Work to be completed: Going line by line through the entries, count those containing "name" and state only the result.

Input data:
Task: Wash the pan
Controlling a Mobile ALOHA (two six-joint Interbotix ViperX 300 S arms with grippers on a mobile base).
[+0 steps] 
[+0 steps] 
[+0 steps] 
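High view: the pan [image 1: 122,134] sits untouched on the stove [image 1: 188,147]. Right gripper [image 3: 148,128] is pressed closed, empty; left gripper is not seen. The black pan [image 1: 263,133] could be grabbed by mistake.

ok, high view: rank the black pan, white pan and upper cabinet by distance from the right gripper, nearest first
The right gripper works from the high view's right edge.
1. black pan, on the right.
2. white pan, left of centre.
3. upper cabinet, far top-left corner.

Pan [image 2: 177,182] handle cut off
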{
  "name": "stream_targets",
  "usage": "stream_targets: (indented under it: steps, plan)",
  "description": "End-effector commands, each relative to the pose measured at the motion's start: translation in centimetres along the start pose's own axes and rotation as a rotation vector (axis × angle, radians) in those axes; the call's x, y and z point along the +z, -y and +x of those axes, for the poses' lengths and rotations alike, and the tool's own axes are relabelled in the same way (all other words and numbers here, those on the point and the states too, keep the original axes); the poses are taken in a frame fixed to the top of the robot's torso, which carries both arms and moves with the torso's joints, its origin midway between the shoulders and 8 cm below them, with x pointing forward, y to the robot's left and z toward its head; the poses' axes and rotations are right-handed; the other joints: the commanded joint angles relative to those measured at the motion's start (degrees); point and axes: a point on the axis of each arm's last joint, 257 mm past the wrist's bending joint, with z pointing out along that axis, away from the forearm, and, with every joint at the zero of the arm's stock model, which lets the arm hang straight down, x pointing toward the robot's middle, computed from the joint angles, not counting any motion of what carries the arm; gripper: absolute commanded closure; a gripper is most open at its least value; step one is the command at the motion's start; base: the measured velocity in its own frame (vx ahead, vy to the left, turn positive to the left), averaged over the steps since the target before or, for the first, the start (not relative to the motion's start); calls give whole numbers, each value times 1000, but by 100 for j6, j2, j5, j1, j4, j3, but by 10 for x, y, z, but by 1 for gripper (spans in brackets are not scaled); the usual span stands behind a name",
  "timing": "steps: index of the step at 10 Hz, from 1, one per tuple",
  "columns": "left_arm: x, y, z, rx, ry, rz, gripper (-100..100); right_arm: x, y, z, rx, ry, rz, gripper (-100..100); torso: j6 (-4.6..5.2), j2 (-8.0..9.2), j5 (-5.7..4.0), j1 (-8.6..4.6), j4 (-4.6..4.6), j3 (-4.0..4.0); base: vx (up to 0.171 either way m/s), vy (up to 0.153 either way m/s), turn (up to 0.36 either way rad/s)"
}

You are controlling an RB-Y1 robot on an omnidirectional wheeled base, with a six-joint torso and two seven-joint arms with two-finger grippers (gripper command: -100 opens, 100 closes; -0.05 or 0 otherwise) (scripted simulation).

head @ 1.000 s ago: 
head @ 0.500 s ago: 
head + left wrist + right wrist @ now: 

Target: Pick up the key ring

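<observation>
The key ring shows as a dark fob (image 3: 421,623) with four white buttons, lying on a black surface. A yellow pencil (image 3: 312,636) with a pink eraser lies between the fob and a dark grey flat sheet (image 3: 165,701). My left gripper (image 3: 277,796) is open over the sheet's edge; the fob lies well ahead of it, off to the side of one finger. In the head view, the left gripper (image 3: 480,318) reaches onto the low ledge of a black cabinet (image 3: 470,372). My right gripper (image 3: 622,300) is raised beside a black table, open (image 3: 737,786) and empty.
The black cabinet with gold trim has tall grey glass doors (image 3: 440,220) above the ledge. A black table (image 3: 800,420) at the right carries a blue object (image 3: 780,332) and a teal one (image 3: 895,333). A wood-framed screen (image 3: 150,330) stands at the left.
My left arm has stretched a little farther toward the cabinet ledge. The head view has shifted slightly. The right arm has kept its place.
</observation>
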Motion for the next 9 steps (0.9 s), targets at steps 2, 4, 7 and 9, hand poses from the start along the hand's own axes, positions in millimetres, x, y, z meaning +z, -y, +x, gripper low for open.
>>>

Response to this task: 2